### Work instructions
Return the data below exactly, but only from the line containing "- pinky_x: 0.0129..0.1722" through the line containing "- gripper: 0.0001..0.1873", with both of those lines included.

====================

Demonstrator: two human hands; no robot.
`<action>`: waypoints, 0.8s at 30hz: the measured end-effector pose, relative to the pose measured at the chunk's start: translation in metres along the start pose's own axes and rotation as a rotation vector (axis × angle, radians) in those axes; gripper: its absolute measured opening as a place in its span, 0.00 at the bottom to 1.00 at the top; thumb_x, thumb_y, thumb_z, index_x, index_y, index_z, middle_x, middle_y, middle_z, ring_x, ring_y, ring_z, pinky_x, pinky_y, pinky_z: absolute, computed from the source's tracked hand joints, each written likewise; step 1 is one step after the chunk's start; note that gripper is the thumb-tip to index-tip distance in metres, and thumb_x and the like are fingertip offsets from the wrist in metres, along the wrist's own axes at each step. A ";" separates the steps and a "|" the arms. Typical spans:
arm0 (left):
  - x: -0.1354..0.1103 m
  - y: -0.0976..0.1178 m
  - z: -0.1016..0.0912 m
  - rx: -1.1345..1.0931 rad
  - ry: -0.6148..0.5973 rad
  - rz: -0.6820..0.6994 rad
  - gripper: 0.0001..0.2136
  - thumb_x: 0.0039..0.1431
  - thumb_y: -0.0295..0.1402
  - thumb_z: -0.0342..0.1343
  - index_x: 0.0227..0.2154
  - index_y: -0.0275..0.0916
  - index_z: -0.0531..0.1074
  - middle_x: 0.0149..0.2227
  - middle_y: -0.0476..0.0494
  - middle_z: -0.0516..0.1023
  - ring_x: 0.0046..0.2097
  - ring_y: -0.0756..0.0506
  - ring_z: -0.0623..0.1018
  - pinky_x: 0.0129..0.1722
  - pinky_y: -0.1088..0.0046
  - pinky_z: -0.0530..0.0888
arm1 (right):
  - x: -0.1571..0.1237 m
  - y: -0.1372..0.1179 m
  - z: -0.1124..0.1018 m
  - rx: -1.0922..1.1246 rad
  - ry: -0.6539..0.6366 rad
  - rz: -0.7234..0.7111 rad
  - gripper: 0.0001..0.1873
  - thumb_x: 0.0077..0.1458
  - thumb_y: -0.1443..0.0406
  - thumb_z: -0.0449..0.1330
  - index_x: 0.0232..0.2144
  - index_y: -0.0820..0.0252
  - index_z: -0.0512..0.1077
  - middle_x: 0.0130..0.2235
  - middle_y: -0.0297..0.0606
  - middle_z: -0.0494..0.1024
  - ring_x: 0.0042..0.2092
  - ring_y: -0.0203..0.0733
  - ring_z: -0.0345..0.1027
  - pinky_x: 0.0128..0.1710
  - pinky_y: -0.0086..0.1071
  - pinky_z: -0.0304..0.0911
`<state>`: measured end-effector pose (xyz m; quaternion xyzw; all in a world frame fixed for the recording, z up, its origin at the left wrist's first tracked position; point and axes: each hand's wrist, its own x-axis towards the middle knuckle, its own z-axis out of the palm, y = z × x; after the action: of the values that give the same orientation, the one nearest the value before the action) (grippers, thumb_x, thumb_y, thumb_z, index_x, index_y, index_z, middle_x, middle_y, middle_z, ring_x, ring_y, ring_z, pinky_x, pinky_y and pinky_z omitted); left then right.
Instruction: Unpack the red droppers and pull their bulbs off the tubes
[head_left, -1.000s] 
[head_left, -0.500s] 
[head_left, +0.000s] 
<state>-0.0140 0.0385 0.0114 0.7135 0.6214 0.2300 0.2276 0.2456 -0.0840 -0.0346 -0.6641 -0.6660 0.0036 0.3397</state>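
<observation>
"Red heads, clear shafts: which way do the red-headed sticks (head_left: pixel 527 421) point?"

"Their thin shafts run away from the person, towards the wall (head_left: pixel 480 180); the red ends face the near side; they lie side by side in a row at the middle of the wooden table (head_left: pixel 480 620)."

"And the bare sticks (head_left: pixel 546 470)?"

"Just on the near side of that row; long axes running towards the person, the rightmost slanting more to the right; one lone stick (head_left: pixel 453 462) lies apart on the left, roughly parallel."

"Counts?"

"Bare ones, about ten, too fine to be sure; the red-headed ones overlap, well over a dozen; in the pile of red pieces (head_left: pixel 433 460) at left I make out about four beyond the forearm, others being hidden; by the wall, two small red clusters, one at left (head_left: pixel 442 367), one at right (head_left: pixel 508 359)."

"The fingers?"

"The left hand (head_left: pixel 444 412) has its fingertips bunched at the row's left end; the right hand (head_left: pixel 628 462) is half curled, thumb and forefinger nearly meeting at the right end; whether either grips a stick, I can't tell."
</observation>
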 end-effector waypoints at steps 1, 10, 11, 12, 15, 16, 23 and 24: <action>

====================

### Exercise result
  - pinky_x: 0.0129..0.1722
  - pinky_y: -0.1088..0.0046
  - pinky_z: -0.0530..0.0888
arm1 (right):
  - x: -0.1571..0.1237 m
  - y: -0.1372..0.1179 m
  - z: -0.1124..0.1018 m
  - rx: -1.0922..1.1246 rad
  - ry: -0.6539..0.6366 rad
  - rz: -0.7234..0.7111 rad
  - gripper: 0.0001..0.1873

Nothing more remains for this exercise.